** Required action **
In full and word for word, restate the lines of the listing.

** Data section **
=== Begin Enclosure ===
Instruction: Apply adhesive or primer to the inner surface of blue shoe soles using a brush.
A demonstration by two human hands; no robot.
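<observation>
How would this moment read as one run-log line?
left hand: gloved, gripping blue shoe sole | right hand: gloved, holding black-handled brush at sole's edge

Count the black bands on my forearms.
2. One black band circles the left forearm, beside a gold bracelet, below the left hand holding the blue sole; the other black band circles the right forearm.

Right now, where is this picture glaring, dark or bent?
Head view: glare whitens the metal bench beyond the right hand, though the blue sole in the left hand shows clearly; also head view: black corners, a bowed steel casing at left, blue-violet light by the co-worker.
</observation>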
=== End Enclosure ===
** Output of the task **
Instruction: Apply adhesive or primer to the inner surface of blue shoe soles using a brush.
A demonstration by two human hands; no robot.
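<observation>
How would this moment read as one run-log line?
left hand: gloved, gripping blue shoe sole | right hand: gloved, holding black-handled brush at sole's edge

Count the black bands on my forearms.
2. One black band circles the left forearm, beside a gold bracelet, below the left hand holding the blue sole; the other black band circles the right forearm.

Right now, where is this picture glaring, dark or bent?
Head view: glare whitens the metal bench beyond the right hand, though the blue sole in the left hand shows clearly; also head view: black corners, a bowed steel casing at left, blue-violet light by the co-worker.
</observation>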

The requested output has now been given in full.